In linea teorica, contrastando questa forma di evasione dell’Iva si riduce anche l’evasione delle imposte dirette, ma quest’ultima risente fortemente dell’evasione con consenso, che si ha quando fornitore e cliente sono perfettamente allineati nel comportamento evasivo. Avviene, in particolare, nelle vendite di beni e servizi al consumatore finale, quando non viene emesso alcuno scontrino o fattura o quando l’importo fiscale della transazione è inferiore a quello effettivo.

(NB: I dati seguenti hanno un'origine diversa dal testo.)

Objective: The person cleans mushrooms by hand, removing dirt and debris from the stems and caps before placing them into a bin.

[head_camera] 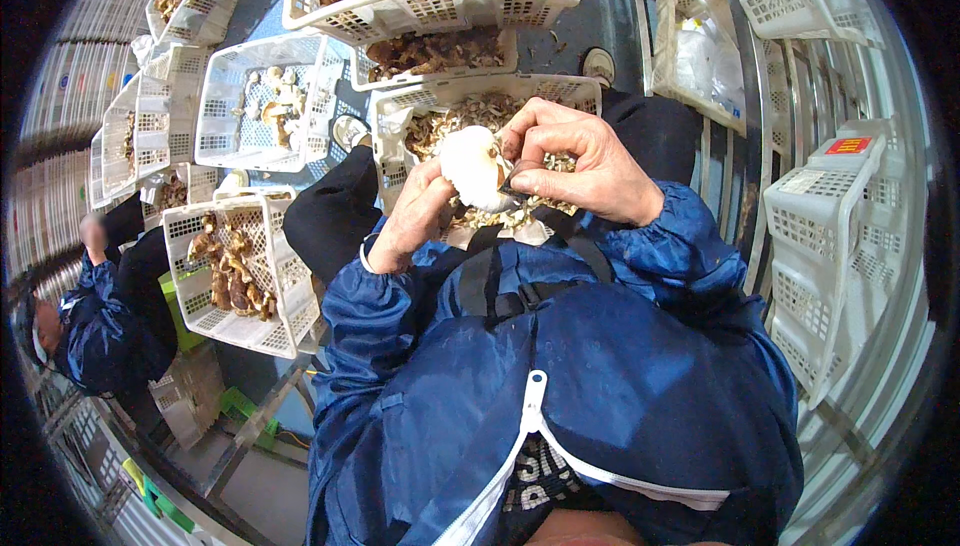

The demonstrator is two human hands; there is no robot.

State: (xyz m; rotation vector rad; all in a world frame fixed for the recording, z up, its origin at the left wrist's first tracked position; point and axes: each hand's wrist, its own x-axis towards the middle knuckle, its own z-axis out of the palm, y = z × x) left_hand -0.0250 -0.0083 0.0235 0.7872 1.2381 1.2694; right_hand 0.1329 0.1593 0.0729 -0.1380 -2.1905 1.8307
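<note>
A large pale mushroom point(469, 163), overexposed to near white, is held over a crate in front of my body. My left hand point(416, 208) grips it from the left side. My right hand point(585, 160) has its fingers bent against the mushroom's right side. Between that thumb and the mushroom shows a small dark blade point(508, 184); its handle is hidden in the hand. Below both hands a white plastic crate point(390, 171) holds a heap of mushroom trimmings point(465, 112).
Ahead stand a white crate point(435, 10) of brown mushrooms and a lower crate of dark pieces. Crates with pale mushrooms point(281, 107) and brown mushrooms point(232, 268) lie left. Another person point(112, 321) sits at far left. Stacked crates point(817, 246) and metal rails line the right.
</note>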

Il tema per il prossimo futuro è quindi quello di riuscire a ridurre anche questo tipo di evasione e, di conseguenza, il tax gap dell’Irpef per la componente dei redditi da lavoro autonomo e da impresa nonché quello dell’Iva con consenso. Se non si riuscisse a farlo potrebbero essere a rischio gli obiettivi di riduzione del tax gap inseriti nel Piano nazionale di ripresa e resilienza, che prevedono un valore non superiore al 17,6 per cento entro il 2023 e non superiore al 15,8 per cento entro il 2024. Infatti, si può ritenere che con il 2020 si possano stabilizzare gli effetti delle misure prese negli anni scorsi per contrastare l’evasione dell’Iva.
Questa considerazione sposta l’attenzione sul tema delle politiche. Nell’ultima parte della Relazione vengono riportate una serie di proposte che mirano a espandere l’efficienza dell’amministrazione finanziaria nell’utilizzo dei dati. Tra queste vi sono, ad esempio, la generalizzazione a tutte le banche dati del meccanismo di analisi del rischio finalmente entrato in vigore – dopo una lunga attesa – a giugno di quest’anno solo con riferimento ai dati dell’Anagrafe dei rapporti finanziari, nonché la possibilità di utilizzo del data scraping – ovvero l’estrazione dei dati pubblici presenti sul web e sulle piattaforme social – già introdotto in Francia e, dopo diversi contrasti, validato anche dal Conseil d’Etat lo scorso luglio.
Invece, nel nostro paese il dibattito politico si concentra sulle forme di flat tax e di regimi semplificati per autonomi e imprenditori individuali che, secondo i proponenti, dovrebbero far diminuire l’evasione grazie alla riduzione delle aliquote. Anche su questo tema la Relazione contiene alcuni approfondimenti interessanti svolti dall’Agenzia delle entrate e dal Dipartimento delle finanze. L’Agenzia delle entrate si è focalizzata sul regime “dei minimi” – originariamente introdotto nel 2007 – evidenziando come non abbia contribuito, quantomeno nel triennio 2012-2014, a ridurre il tax gap anche a causa del fenomeno dei “falsi minimi”, ovvero contribuenti che hanno potuto beneficiare dell’agevolazione solo grazie alla dichiarazione di un fatturato inferiore alla soglia dei 30mila euro. Anche l’analisi svolta dal Dipartimento delle finanze sul regime forfettario introdotto nel 2019, per quanto di carattere preliminare, evidenzia un effetto di autoselezione dei contribuenti con ricavi e compensi al di sotto della soglia massima di 65 mila euro al fine di usufruire dell’imposta sostitutiva prevista dal regime forfetario.
Sarebbe importante che le future decisioni tenessero conto di questi risultati e di quelli derivanti dagli ulteriori approfondimenti in corso.